After finding the line with "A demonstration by" in the data below, set down exactly each line through the one with "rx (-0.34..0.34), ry", inclusive, and stop there.

• _RECORDED INFORMATION_:
■ ■ ■

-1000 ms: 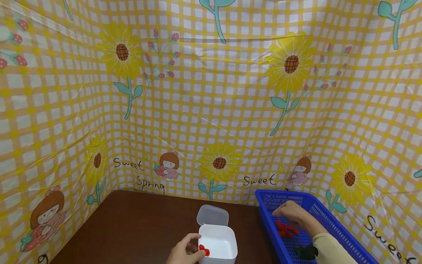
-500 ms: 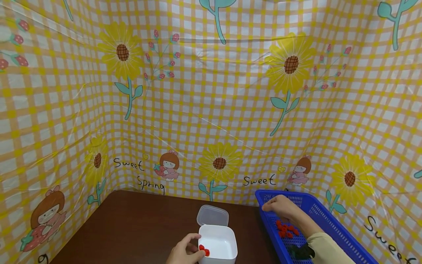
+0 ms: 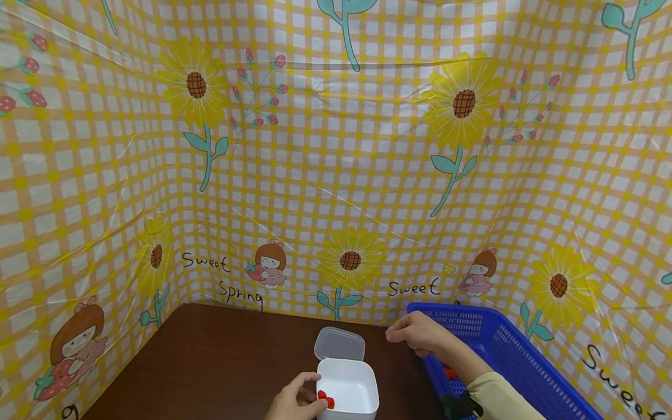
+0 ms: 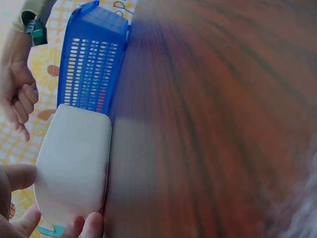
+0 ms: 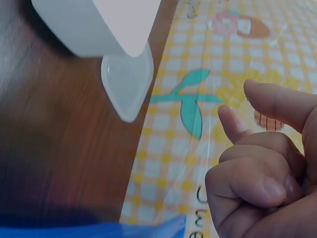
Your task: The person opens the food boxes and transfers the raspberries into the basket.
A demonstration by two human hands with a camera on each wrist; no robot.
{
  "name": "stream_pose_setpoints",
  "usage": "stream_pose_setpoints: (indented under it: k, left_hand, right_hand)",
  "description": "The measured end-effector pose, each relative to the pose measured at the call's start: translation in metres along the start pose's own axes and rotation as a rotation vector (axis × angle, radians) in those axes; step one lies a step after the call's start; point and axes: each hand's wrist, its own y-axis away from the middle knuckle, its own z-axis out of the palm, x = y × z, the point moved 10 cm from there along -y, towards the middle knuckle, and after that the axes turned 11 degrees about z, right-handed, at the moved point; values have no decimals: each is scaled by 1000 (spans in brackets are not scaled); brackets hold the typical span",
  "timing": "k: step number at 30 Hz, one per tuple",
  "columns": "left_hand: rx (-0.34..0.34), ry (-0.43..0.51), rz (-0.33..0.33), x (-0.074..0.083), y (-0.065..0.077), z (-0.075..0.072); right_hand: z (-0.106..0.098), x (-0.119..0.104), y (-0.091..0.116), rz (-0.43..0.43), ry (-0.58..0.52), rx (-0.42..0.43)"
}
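A white square box (image 3: 357, 392) is gripped at its left side by my left hand (image 3: 293, 399), thumb over the rim and fingers along the wall. Inside it, beside the thumb, lie a few small red berry-like pieces (image 3: 326, 400). Behind the box is its translucent lid (image 3: 339, 344), swung back. My right hand (image 3: 424, 337) hovers over the left rim of the blue basket (image 3: 463, 322). Its lower fingers are curled in, while thumb and index tips stand slightly apart in the right wrist view; nothing shows between them. More red pieces (image 3: 450, 372) lie in the basket, partly hidden by the right forearm.
The dark brown table (image 3: 220, 361) stretches left of the box. A yellow checked cloth (image 3: 336, 175) with printed flowers surrounds the table at the back and sides. The high-walled basket stands along the right side. A dark green device (image 4: 38, 33) sits on the right wrist.
My right hand has moved left, from inside the basket to its left rim, and its forearm now covers most of the red pieces there. The left hand and box have stayed put.
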Motion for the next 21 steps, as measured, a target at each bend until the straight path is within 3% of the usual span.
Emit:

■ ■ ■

• _YOUR SOLUTION_:
A demonstration by two human hands with a camera on each wrist; no robot.
{
  "name": "stream_pose_setpoints",
  "usage": "stream_pose_setpoints: (indented under it: k, left_hand, right_hand)",
  "description": "The measured end-effector pose, each relative to the pose measured at the call's start: translation in metres along the start pose's own axes and rotation as a rotation vector (axis × angle, radians) in those axes; step one lies a step after the call's start; point and axes: each hand's wrist, its own y-axis away from the middle knuckle, its own z-axis out of the palm, x = y × z, the point moved 10 cm from there along -y, towards the middle knuckle, and after that the axes turned 11 degrees about z, right-handed, at the moved point; values have no decimals: each is scaled by 1000 (spans in brackets are not scaled); brackets hold the typical span",
  "timing": "k: step number at 30 Hz, one per tuple",
  "columns": "left_hand: rx (-0.34..0.34), ry (-0.43..0.51), rz (-0.33..0.33), x (-0.074..0.083), y (-0.065..0.077), z (-0.075..0.072); right_hand: z (-0.106..0.098), x (-0.119..0.104), y (-0.091..0.116), rz (-0.43..0.43), ry (-0.58..0.52), rx (-0.42..0.43)"

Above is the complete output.